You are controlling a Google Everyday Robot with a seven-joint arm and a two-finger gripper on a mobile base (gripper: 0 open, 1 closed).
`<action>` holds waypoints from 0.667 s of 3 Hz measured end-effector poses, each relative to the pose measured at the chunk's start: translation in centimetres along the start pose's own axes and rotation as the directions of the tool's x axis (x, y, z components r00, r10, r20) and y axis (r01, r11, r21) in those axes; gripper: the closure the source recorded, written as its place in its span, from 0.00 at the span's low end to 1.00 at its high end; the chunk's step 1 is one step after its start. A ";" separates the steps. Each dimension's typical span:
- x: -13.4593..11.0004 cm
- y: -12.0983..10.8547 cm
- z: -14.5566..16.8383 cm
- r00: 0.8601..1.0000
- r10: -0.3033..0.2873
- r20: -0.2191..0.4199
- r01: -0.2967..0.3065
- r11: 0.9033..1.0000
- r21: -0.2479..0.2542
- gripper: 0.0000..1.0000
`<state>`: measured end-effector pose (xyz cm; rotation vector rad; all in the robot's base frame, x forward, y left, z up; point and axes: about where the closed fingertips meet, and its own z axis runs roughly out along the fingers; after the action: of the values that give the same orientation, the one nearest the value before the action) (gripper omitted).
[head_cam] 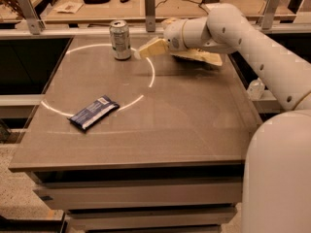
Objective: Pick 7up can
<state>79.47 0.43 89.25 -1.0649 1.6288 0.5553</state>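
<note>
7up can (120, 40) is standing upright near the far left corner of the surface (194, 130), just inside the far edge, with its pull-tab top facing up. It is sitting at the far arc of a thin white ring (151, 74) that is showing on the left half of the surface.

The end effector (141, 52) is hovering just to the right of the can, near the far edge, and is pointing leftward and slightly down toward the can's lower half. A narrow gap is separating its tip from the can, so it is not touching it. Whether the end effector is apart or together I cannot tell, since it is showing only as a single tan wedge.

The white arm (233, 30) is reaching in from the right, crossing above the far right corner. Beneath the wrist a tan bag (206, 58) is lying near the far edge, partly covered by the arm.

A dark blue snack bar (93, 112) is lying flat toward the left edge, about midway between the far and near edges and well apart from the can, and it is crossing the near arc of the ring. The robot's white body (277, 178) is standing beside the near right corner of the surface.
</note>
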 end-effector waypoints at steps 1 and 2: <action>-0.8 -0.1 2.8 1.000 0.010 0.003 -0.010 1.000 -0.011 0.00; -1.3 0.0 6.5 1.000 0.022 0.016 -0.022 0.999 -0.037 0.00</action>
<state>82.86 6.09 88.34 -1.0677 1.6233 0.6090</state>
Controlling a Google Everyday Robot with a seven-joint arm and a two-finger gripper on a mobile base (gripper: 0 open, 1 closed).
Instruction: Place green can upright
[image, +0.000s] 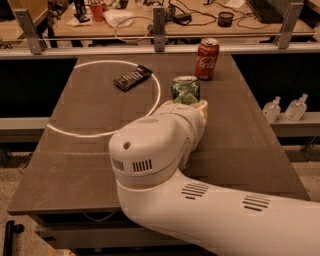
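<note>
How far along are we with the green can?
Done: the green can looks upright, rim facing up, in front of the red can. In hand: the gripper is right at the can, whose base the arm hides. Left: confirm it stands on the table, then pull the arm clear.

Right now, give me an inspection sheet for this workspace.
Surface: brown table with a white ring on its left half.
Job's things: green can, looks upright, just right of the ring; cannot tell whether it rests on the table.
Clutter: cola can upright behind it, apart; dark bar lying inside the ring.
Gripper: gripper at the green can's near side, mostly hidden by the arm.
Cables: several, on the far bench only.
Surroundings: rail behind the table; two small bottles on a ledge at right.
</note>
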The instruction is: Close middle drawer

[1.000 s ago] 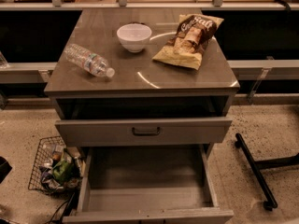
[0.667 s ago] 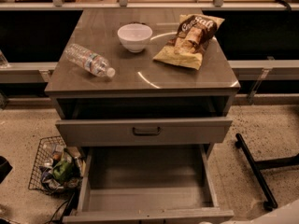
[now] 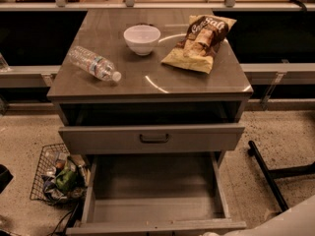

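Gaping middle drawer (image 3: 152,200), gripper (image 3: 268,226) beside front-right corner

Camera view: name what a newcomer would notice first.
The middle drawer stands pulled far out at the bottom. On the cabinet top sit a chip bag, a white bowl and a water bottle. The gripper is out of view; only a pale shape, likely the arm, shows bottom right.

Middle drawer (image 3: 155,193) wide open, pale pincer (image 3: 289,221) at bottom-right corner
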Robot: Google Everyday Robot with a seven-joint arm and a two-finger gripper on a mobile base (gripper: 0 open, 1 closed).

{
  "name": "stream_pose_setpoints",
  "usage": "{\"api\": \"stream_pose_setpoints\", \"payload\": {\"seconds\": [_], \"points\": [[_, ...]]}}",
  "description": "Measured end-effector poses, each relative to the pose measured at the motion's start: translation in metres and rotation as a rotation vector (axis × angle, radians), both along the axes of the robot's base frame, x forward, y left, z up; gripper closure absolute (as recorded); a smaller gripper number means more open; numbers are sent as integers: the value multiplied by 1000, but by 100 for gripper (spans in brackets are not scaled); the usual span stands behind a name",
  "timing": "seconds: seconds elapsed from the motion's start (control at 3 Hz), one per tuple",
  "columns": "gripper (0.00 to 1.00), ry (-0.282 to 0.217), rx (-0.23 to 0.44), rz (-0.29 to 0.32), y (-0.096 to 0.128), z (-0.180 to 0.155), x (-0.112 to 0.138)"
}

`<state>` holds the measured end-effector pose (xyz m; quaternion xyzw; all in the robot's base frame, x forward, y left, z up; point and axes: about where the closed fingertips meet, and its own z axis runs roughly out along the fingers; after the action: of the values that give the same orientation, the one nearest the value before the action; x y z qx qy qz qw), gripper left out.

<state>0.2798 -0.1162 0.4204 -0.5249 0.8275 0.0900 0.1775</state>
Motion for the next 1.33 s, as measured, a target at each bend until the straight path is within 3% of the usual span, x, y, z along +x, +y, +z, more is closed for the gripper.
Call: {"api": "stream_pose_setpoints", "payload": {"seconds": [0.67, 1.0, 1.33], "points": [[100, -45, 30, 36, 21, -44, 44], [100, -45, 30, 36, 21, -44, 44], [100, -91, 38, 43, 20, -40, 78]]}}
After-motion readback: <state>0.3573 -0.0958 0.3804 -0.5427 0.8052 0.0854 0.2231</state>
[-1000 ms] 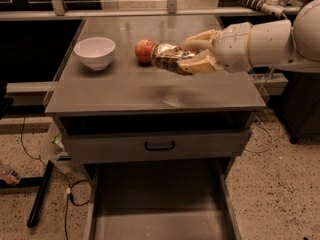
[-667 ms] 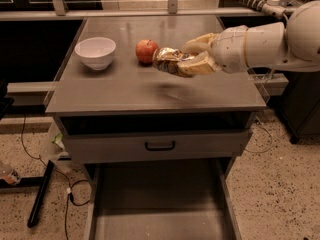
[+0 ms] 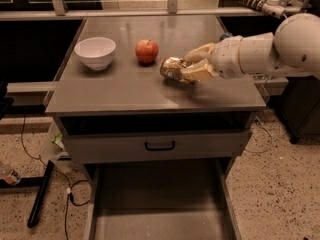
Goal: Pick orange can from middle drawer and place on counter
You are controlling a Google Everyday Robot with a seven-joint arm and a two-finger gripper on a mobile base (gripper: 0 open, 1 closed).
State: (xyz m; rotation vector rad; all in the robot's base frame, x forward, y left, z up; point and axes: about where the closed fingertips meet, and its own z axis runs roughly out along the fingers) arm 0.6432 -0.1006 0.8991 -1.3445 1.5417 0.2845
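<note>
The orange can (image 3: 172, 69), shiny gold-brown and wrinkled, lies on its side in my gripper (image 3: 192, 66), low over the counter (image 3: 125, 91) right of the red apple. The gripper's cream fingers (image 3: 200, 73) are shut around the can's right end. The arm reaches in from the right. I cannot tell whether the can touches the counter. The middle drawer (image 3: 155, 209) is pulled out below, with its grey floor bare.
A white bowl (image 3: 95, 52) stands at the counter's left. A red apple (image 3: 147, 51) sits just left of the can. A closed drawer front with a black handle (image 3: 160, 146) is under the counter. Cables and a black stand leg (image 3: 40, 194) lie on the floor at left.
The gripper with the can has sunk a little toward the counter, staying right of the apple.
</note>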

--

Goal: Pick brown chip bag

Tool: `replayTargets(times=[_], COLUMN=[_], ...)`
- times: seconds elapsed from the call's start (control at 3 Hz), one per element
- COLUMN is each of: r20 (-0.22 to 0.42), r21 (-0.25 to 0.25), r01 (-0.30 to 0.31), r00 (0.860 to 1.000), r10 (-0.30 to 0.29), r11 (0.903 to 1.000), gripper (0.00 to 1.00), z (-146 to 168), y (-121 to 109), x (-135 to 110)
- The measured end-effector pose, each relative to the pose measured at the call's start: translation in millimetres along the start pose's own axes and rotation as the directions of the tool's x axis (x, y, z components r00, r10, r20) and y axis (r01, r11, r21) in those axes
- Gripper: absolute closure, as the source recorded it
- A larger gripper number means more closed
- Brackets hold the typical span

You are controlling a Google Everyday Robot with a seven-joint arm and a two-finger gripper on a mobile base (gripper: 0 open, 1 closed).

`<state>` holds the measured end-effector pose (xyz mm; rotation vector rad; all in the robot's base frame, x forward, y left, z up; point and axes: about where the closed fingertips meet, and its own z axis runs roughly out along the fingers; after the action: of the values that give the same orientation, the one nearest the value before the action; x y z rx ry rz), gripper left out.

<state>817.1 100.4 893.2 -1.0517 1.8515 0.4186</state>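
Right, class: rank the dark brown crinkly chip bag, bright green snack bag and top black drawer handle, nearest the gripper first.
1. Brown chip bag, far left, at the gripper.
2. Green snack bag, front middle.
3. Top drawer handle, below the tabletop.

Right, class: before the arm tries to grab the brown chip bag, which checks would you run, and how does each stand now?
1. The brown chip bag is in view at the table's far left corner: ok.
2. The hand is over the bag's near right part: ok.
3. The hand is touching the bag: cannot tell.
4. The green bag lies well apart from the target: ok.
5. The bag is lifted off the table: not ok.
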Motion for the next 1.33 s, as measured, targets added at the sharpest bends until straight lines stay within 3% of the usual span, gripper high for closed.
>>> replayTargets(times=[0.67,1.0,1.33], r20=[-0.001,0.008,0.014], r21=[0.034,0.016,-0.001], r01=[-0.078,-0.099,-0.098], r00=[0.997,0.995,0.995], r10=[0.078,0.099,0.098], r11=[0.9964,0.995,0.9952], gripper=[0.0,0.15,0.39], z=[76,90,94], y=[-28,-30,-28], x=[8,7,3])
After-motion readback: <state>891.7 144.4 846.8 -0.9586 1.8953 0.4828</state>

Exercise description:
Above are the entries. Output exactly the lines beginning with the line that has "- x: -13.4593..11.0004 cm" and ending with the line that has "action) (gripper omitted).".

Exercise answer:
- x: -13.4593..11.0004 cm
- y: -12.0983..10.8547 cm
- z: -14.5566..16.8383 cm
- r00: 0.8601..1.0000
- r10: -0.3033..0.2873
- r20: -0.2191..0.4199
- r01: -0.2967..0.3065
- r11: 0.9033..1.0000
- r21: -0.2479..0.2542
- gripper: 0.0000..1.0000
`<state>`: measured end-effector pose (xyz cm; rotation vector rad; all in the robot's base frame, x forward, y left, z up; point and axes: about where the closed fingertips meet, and its own z axis runs roughly out along the fingers; after the action: of the values that give the same orientation, the one nearest the value before the action) (gripper omitted).

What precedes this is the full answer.